Plastic: It’s in Our Blood


Plastic: It’s in Our Blood

Plastic is all around us. From the always-overflowing recycling bin in the corner of your kitchen, or the overwhelming amount of plastic waste lining our coastlines, to the teeny tiny microplastics that leech into our laundry water, this man-made material has permeated every aspect of our lives … including us.
Considering the ubiquity of plastic, perhaps it comes as no surprise that microplastics—fragments of plastic less than five millimeters in size—are passing through you. These fragments originate from the food we eat, the water we drink, and even the air we breathe. In fact, one study estimates that the average American consumes around 50,000 plastic particles each year.

Made of microplastic

However, for the first time, a biomonitoring study found that plastic isn’t just passing through us … it’s staying in us. Researchers in the Netherlands found that 80 percent of study participants had absorbed plastic particles into their bloodstream.

It’s disconcerting that little, unseen bits of the plastic products we use or encounter daily can dislodge and find their way into our bodies. However, it’s even more unsettling that they can then be absorbed—along with any chemicals they contain—into the circulatory system. They’re then distributed alongside oxygen and essential nutrients throughout our bodies.

It’s currently not known what percentage makes it into the bloodstream compared to the amount we consume, but we do know that the speed of absorption is faster than the body’s ability to excrete these particles as waste, allowing for buildup.

How do we know?

To come to this conclusion, blood from 22 healthy adults was collected. Researchers then conducted tests to measure for known byproducts that are produced as specific plastics break down under increased temperatures.
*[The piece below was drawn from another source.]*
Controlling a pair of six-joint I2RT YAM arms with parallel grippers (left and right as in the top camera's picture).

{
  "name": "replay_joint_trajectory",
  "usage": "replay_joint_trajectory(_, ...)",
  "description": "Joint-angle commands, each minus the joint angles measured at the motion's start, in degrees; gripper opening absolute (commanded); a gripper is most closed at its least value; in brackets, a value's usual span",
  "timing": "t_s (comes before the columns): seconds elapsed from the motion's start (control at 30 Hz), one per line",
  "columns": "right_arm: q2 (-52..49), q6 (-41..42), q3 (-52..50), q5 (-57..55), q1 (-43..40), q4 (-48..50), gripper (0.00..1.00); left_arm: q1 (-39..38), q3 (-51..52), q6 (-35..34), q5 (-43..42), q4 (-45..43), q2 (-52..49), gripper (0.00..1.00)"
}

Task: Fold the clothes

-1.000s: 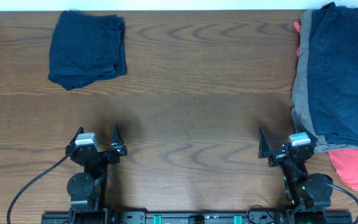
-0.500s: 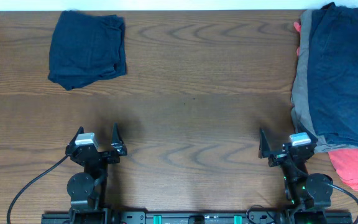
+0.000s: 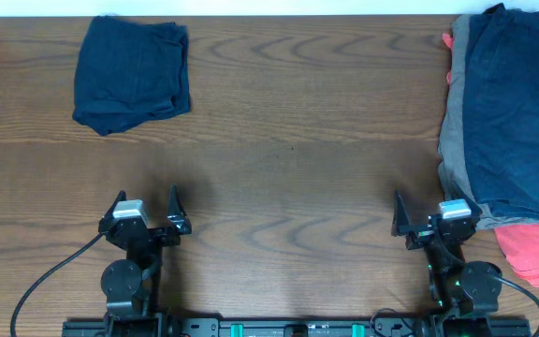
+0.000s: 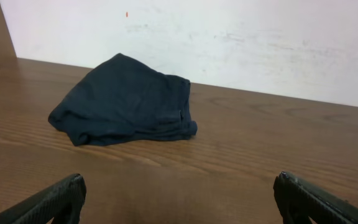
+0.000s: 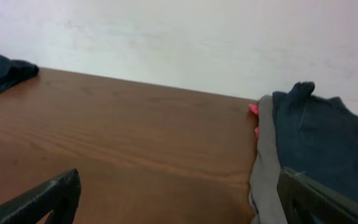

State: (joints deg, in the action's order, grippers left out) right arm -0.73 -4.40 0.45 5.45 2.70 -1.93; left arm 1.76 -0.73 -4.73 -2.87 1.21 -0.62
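Observation:
A folded dark navy piece of the clothes (image 3: 131,75) lies at the table's far left, and the left wrist view shows it as a low bundle (image 4: 126,99). At the right edge, navy shorts (image 3: 517,112) lie on top of a pile, over grey trousers (image 3: 452,140) and a coral-pink piece (image 3: 536,253). My left gripper (image 3: 146,198) rests near the front edge, open and empty (image 4: 179,190). My right gripper (image 3: 433,208) is also open and empty (image 5: 179,190). Its right finger sits close beside the pile's grey edge (image 5: 267,155).
The brown wooden table (image 3: 288,140) stretches bare between the folded piece and the pile. A white wall (image 4: 229,37) runs behind the far edge. Both arm bases and cables stand at the front edge.
The right gripper has edged very slightly to the right, toward the pile. The left gripper and the clothes have not moved.

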Motion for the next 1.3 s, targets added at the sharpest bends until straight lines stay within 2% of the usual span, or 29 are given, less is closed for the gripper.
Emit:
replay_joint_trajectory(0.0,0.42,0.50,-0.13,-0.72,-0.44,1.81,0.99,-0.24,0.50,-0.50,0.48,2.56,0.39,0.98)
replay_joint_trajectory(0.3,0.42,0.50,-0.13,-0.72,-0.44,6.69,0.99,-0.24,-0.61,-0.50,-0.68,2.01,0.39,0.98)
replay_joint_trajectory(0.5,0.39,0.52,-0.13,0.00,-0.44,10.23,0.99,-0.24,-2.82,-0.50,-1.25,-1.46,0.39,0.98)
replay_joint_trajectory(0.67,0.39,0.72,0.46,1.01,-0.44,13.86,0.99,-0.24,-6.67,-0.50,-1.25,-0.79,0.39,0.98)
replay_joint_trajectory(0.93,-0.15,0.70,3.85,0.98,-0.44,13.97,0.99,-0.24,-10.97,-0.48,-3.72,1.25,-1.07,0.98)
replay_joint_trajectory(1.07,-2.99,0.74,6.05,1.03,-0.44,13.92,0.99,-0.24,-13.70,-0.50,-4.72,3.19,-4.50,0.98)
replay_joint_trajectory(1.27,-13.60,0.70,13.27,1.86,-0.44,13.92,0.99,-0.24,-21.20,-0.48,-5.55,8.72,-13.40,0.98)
Five main, high-production polymers were found, which included

  • poly(methyl methacrylate) (PMMA), used in medical applications like dental work
  • polypropylene (PP), used in a variety of applications from yogurt cups to condiment bottles
  • polymerized styrene (PS), often used in single-use and disposable applications
  • polyethylene (PE), the most common plastic, found in plastic wrap, grocery bags, milk cartons, and drain pipes
  • polyethylene terephthalate (PET), used in plastic bottles, food containers, electronics, and clothing fibers

The more we know, the more we don’t know

This small study shows that plastics are being absorbed into human blood. However, more studies need to be conducted to find out what this really means for us. That is, to determine how, or if, microplastics affect our health, and what this looks like long-term.

What can you do?

In the meantime, there are several ways to limit plastic exposure in our day-to-day lives. Here are just a few to get you on the right track:

  • Ensure your home is well ventilated to reduce exposure to airborne microplastics, which may originate from plastic products used in your home.
  • Leave plastic water bottles in the past; they’re a major source of microplastic exposure.
  • Trade cling wrap and plastic food containers for beeswax wraps and glass or metal alternatives.
  • Ditch plastic bags and opt for reusable alternatives that you’ll love and carry with you for years to come.

Choose infant feeding bottles, kids cups, and plastic dishware carefully to avoid unwanted chemicals. If more expensive alternatives like glass (beware: breakable) and metal aren’t an option, you can reduce the shed of microplastics by avoiding heating plastic bottles—that means no microwave and washing by hand in warm, not hot, water; storing milk in a separate container, not the plastic bottle; and not shaking liquid in the plastic bottle.